— Нет. Откуда мне было знать, что муж моей пациентки с ней знаком? Я понятия не имел, о ком идет речь.
— И что произошло бы, если в ваш рабочий кабинет Олег Жестеров привел бы вашу дочь? Как вы себе представляете развитие событий?
— Ну... — Волохов пожал плечами. — Не знаю. Мне трудно представить, что было бы. Наверное, было бы не очень приятно.
— Ира знает, где и кем вы работаете?
— Нет. Для нее я — скромный финансовый работник, бухгалтер на предприятии.
— Ну и каково же ей было бы увидеть скромного бухгалтера в ипостаси доктора наук, светила медицины?
— Послушайте, не читайте мне мораль. Вы пришли, чтобы объяснить мне, что лгать нехорошо? Я это в школе проходил. Я взрослый человек, мне пятьдесят один год, и если я говорю неправду, значит, у меня есть для этого веские причины, и причины эти для меня куда более существенны, чем детская истина про недопустимость вранья.
— А вы не находите, что Олег погиб очень вовремя? Как раз тогда, когда ему и нужно было уйти со сцены, чтобы ваш прелестный маленький обман не раскрылся. Валерий Васильевич, мы тщательно изучили записи в вашем блокноте и не нашли в них ничего, что свидетельствовало бы об острой необходимости переносить визит Олега и его протеже. Но вы консультацию все-таки перенесли. Выиграли тем самым целых трое суток. За эти трое суток Олега не стало. Попробуйте что-нибудь возразить на это.
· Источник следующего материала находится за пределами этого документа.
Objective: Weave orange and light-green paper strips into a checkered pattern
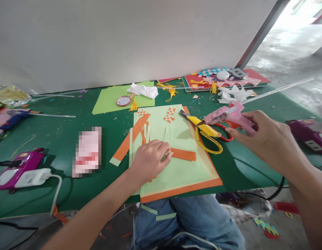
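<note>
My right hand [265, 139] grips the handle of a pink glue gun [237, 114], its nozzle pointing left above yellow-and-red-handled scissors [209, 133]. A clear glue stick [280, 90] juts from its back. My left hand [151, 158] rests over pale green paper sheets [187, 173], fingertips pinched on a small piece of paper, mostly hidden. Right of those fingertips lies an orange paper strip [184, 154]; light green strips [167, 133] lie just above. Small orange-and-white woven paper pieces [170, 114] sit near the sheets' top. A longer orange strip [128, 139] slants across the left edge.
Purple power strips stand at left [22, 170] and right [309, 135], with cables. A round badge [123, 100], crumpled white paper [143, 91] and yellow tassels [171, 92] lie toward the wall. Pale strips [166, 216] rest on my lap. A pixelated pink item [87, 152] lies left.
</note>
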`<state>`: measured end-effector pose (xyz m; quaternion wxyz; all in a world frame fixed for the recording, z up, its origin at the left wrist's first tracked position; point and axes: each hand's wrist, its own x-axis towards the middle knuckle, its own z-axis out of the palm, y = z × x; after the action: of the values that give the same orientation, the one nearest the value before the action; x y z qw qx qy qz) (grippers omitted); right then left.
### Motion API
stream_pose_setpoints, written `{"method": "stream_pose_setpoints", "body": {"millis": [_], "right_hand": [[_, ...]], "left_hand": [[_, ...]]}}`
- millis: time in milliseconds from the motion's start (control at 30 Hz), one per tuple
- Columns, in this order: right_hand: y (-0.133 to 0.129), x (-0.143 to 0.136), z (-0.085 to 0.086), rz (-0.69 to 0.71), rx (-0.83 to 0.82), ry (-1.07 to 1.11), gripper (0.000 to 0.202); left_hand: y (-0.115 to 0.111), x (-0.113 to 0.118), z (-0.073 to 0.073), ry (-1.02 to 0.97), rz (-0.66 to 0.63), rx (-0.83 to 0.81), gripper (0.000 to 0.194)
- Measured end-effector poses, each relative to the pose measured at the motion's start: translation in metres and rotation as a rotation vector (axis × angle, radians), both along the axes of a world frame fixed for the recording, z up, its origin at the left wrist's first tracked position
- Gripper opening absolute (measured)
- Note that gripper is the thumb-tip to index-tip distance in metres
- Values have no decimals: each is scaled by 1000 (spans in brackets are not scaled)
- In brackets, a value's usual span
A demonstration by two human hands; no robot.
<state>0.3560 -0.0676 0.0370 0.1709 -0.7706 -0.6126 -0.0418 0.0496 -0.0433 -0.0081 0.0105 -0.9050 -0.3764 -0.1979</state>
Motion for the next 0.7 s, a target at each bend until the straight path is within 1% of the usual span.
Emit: {"method": "stream_pose_setpoints", "body": {"millis": [67,133,233,333,400,433,467,500,567,633,700], "right_hand": [[1,0,0,-6,-10,10,41],[3,1,0,-17,-6,25,41],[8,4,-1,-27,5,64,40],[20,10,-2,-35,-17,123,40],[31,15,-5,-40,-45,119,38],[37,18,-8,-20,-86,114,37],[43,21,-11,-29,-98,96,38],[48,23,-14,-1,-145,87,40],[57,28,-22,8,-198,50,44],[62,30,-28,34,-202,5,46],[61,29,-31,55,-180,-40,48]], "left_hand": [[0,0,1,-11,8,-21,9],[0,-1,0,14,-3,-1,9],[0,0,0,48,-18,31,17],[0,0,0,7,-17,2,22],[0,-1,0,-25,-32,-2,23],[1,-3,0,-33,-43,4,23],[2,-4,0,-35,-59,13,23],[3,-6,0,-32,-77,21,23],[5,-11,0,-8,-126,24,22],[7,-15,0,27,-183,17,19],[9,-18,1,53,-229,20,17]]}}
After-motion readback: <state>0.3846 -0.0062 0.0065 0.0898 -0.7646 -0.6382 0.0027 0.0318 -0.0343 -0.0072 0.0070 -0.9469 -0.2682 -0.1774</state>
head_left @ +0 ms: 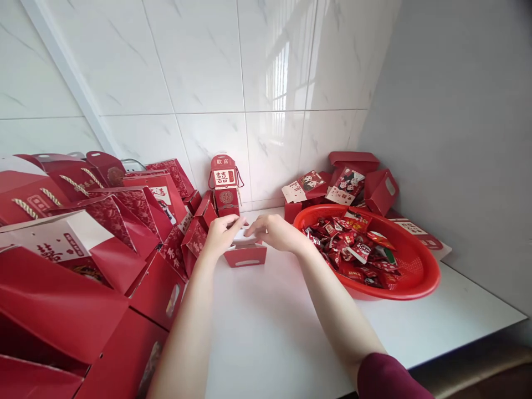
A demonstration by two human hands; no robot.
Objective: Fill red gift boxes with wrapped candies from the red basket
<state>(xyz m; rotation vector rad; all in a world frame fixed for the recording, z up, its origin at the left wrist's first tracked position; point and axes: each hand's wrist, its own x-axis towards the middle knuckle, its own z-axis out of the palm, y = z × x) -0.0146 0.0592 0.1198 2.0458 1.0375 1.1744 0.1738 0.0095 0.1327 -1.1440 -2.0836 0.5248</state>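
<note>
A small red gift box (245, 257) with a slot in its front stands on the white table, its top open and pale inner flaps showing. At its upper left edge my left hand (224, 233) is closed, thumb and forefinger pinching the box's top part. My right hand (279, 231) bends over the right side, its curled fingers on the white inner flap. The fingertips of both hands are partly hidden. To the right, a red plastic basket (421, 277) holds many wrapped candies (349, 246), mostly red.
Red gift boxes (137, 221) crowd the left side, some with rope handles. Two stacked boxes (226, 188) stand against the tiled wall (208, 66). Further boxes and printed cards (344, 185) lie behind the basket. The white table (257, 327) ends at the lower right.
</note>
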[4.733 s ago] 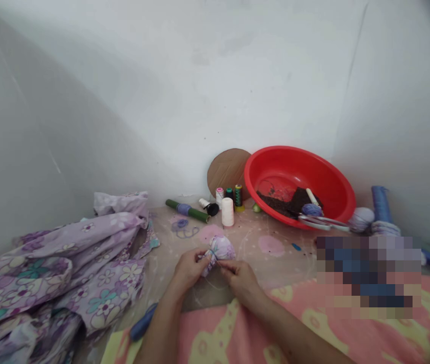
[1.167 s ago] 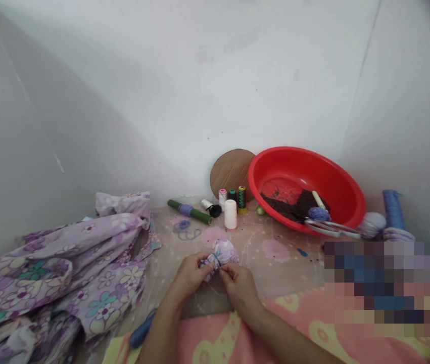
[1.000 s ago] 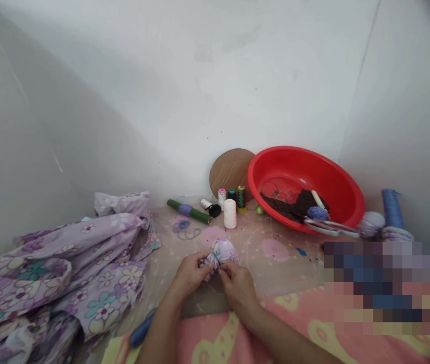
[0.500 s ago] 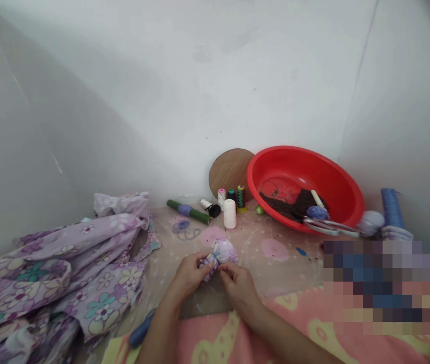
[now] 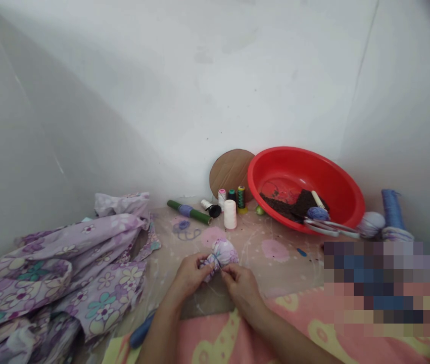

— Но ваши сотрудники проверяли мое алиби! Юрий Викторович, вы же сами...
— Совершенно верно, — снова вступил Коротков. — Более того, мы проверяли ваше алиби на момент всех убийств, о которых вам только что рассказали. И пришли к выводу, что лично вы этих преступлений не совершали.
— Ну вот видите, — облегченно вздохнул Волохов. — Тогда что же вы мне тут...
— Сейчас объясню, — перехватила инициативу Настя. — Если лично вы не участвуете в совершении преступления, это не означает, что у вас не может быть помощников.
— Да о чем вы говорите?! Какие помощники? — возмутился Волохов. — Я никого не убивал и не имею к этим смертям никакого отношения. Ровно никакого. Перестаньте выдумывать.
— Ладно, перестану. Закончим фантазировать и перейдем к грубым реалиям. Валерий Васильевич, ваши трогательные мужские признания о женщинах, которых вы любили и которые рожали от вас детей, никак эти смерти не объясняют и не оправдывают. Не стоят ваши амурные похождения этой горы трупов, понимаете?
— Боже мой, но я пытаюсь внушить вам то же самое вот уже битый час! Конечно, не стоят. Поэтому у вас нет никаких оснований меня подозревать в этих убийствах. Что мне скрывать? Я — человек свободный, и огласка моих, как вы изволили выразиться, амурных похождений не причинит мне ни малейшего вреда. Так что и говорить не о чем.
— Есть о чем говорить, очень даже есть. Потому что существует что-то такое, ради чего положили эту гору трупов. И положили ее вокруг вас, Валерий Васильевич. Может быть, это сделали вы сами вместе с кем-то, кто помогал вам. Может быть, вы действительно этого не делали и не имеете к убийствам никакого отношения. Но то, что убийства имеют отношение к вам, сомнению не подлежит. Вы — человек здравый и не чуждый аналитическому мышлению, раз уж защитили две диссертации, и вы не можете со мной не согласиться. Так скажите же мне, что это за тайна, которую так старательно охраняют эти трупы? Зачем убили всех этих людей? Если я узнаю, почему они погибли, я узнаю, кто их убил. А вы это сделали или не вы это уже вопрос третий. Ответ на него я как-нибудь найду.